1. For each event, create an email address for it at our domain. E.g. "BigParty@ourdomainname.com".
2. At our domain registrar, set up a forward for that address. Typically more than one person would be included in each forward (e.g., the reservationist, the manager who oversees events, the organizer, etc.)
3. Create a contact for the event's email address. Just put the address in First Name and in Email.

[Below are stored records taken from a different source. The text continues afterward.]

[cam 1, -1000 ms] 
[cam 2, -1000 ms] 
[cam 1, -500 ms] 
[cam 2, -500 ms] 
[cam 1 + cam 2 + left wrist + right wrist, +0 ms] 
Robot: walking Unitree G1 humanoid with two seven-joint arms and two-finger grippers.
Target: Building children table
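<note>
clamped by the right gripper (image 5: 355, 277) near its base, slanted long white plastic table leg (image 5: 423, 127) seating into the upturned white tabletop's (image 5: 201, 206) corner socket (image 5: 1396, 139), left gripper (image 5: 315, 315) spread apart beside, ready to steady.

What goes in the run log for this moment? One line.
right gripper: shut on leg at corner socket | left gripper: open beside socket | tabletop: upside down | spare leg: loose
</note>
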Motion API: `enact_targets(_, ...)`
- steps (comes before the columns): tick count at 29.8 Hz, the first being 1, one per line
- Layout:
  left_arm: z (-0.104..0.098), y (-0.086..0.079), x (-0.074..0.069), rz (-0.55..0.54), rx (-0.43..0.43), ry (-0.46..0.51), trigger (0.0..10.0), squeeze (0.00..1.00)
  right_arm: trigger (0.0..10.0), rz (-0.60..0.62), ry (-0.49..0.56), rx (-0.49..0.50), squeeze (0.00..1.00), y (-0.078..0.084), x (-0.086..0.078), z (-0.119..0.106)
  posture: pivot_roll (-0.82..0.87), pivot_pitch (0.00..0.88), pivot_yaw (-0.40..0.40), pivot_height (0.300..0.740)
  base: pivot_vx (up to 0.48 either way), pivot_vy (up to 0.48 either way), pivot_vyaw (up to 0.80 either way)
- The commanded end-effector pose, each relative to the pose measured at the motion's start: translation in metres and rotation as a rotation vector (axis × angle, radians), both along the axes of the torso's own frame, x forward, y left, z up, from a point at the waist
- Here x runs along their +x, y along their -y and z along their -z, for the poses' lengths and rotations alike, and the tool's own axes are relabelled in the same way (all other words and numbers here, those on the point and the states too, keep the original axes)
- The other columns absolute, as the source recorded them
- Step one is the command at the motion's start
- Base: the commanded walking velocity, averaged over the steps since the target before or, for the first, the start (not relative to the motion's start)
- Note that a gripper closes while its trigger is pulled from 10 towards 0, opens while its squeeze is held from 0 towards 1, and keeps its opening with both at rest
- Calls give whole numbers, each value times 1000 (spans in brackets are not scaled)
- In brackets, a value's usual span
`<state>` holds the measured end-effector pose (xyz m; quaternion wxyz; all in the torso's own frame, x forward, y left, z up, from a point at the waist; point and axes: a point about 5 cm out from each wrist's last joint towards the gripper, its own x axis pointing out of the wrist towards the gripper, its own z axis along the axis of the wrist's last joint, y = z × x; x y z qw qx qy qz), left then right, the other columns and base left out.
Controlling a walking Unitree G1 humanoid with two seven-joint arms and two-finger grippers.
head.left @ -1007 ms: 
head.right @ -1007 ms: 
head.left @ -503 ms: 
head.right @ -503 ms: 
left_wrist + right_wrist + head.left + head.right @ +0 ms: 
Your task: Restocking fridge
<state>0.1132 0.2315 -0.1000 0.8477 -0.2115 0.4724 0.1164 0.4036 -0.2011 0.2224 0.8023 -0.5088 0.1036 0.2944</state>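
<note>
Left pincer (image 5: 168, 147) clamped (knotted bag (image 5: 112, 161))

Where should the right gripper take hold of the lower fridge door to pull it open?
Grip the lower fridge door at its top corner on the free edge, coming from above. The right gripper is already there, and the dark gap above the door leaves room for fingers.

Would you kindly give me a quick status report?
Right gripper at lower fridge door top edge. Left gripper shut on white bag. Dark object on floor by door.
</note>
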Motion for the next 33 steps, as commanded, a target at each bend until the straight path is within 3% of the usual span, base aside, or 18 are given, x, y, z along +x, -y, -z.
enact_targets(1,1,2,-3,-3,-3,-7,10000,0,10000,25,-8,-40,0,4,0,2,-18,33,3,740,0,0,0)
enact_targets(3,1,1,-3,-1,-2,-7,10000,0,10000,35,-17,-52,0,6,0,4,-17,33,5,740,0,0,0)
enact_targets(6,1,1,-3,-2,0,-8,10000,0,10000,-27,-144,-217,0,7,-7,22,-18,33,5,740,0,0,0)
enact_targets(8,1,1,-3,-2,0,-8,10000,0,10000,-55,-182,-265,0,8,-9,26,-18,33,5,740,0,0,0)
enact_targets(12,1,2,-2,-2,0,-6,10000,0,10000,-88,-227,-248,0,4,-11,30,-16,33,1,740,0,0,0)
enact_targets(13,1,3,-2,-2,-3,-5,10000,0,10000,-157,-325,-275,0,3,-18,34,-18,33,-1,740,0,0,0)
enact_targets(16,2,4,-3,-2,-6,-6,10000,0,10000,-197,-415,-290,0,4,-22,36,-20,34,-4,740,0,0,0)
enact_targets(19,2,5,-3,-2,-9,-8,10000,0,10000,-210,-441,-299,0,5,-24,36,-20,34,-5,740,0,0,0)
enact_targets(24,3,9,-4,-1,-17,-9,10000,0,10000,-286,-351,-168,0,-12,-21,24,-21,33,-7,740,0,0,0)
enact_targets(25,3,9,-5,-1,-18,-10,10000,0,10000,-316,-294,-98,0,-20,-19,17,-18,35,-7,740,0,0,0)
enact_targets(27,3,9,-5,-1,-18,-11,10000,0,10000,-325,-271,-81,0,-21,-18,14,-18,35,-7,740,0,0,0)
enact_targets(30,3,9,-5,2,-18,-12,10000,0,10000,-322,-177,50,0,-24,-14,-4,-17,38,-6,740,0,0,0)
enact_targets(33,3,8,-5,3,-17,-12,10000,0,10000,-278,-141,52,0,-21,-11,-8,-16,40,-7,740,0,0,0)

No other fields need to be filled out, except maybe a Note reminding others not to delete it. (Step #5 is the reason for creating the contact.)
4. Set that contact address's email preferences to no auto announcements, no manual emails, so that it won't get our promotional emails. (Our people already get those at their own personal addresses.)
5. In the event's Emails section set Organizer as the Contact address you've set up for that event.
6. Choose the event's Contact address as Reply-to for mass emails related that event (optional). (BTW, I am not pleased that the default reply-to is the email creator's personal address -- many times I have forgotten to change it!)
7. Publish the event address instead of the person's private address.Unfortunately, once the Reservationist gets a Registration, they still have to reply from their personal address. But hiding that would probably get very complicated (making our workaround seem simple), and at that point they are divulging their personal address to one person at a time, and presumably that person is known to us, or at least a friend, not a fiend.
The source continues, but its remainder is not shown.